Opinion: The way society uses the word victim is abusive and shames or blames them - which makes proper healing impossible." 

.. 

"If you react negatively in any way to the idea of being a victim, you’ve proven my fact thesis that in our minds, victim is a bad thing. And that's not ok.


We think victim is a dirty word because we tag a f*** ton of negative crap onto it when it should just be a benign description. 


My straight up, full on, unapologetic opinion and possibly newly identified fact: The language we use around the word victim and the way we use the word victim, NEEDS to change."

#sassysexystrong  

https://sassysexystrong.com/blog/victim-is-not-a-dirty-word

(Images are from this article ^) 


&


"Historically, the word “victim” and “victor” have the same root origin; the prefix, vict, is Latin and means “to conquer.” Yet a rape culture that perpetuates victim-blaming has made the term more of an insult than an accurate identifier that indicates one person has endured a trauma at the hands of another person (or persons). "

.. 

" In the wake of this cultural degradation, a new term has emerged. Victims are now lauded as sexual assault “survivors”; superhuman beings who have overcome their traumas and surpassed their overwhelming anguish to proudly proclaim that they’re not defined by their assaults. While I’m not in the business of telling anyone how to identify — and have even called myself a survivor on many occasions — this term doesn’t sit well with me. “Survivor” isn’t indicative of how I feel on any given day.
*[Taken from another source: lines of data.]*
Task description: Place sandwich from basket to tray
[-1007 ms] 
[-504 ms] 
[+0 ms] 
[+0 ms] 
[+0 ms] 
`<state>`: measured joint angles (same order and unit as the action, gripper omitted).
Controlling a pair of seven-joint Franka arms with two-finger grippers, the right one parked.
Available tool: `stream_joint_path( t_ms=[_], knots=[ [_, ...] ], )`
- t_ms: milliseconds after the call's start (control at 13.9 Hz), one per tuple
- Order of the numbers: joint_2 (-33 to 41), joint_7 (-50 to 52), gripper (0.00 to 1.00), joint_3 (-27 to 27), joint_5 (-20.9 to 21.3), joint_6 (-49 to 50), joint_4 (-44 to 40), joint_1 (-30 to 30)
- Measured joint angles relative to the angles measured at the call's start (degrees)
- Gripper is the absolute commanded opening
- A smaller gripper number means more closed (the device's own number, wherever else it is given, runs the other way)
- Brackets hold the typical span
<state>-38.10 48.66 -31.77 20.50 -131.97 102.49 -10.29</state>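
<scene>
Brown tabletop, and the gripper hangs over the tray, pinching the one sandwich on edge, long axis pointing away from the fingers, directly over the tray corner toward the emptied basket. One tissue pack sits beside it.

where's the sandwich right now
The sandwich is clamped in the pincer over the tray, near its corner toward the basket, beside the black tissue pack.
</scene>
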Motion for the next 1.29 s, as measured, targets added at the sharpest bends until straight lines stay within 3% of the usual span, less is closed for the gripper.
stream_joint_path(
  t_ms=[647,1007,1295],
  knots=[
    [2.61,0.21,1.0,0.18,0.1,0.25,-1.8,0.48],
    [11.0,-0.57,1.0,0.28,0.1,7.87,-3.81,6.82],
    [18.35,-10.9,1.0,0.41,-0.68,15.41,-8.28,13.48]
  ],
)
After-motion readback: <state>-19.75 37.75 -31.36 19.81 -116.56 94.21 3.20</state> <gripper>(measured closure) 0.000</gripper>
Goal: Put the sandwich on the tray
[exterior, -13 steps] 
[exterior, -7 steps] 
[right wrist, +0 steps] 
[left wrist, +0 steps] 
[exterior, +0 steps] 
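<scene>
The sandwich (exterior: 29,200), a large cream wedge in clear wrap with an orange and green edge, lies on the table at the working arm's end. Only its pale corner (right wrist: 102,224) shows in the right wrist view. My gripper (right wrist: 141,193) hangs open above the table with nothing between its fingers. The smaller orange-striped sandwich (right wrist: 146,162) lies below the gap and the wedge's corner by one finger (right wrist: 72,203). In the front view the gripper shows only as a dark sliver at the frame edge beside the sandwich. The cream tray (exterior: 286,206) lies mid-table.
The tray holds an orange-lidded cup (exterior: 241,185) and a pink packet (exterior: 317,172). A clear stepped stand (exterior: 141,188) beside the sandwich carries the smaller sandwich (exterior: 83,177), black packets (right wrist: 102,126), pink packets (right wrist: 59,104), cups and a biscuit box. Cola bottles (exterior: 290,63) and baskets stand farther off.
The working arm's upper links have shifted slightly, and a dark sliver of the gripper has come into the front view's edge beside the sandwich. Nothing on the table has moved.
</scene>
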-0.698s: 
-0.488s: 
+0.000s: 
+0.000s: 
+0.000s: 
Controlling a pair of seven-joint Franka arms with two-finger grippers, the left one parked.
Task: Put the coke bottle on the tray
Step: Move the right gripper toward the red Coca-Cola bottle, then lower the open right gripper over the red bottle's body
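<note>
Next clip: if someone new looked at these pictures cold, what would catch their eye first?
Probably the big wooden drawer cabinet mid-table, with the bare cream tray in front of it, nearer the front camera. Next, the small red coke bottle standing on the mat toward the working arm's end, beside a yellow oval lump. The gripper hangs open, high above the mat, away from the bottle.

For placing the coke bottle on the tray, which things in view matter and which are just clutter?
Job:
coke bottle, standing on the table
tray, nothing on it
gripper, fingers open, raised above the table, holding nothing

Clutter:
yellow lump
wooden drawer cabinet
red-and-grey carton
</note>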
It doesn’t accurately describe my ongoing experience as someone who was assaulted. In my opinion, it paints a misleading picture of victimhood, and healing, while silently promoting a super-human response that encourages victims to “get over” an unspeakable violation. All so that those around them can feel more comfortable when faced with the realities of such a heinous act."

#DanielleCampoamor

https://www.harpersbazaar.com/culture/features/a20138398/stop-using-survivor-to-describe-sexual-assault-victims/


&


"What’s wrong with being a victim?


Obviously, becoming a victim is undesirable. We don’t wish for bad things beyond our control to come along and interfere with our plans. But once the bad thing has happened, why are we so allergic to using the simplest, most accurate language to describe the condition of being post–bad thing?"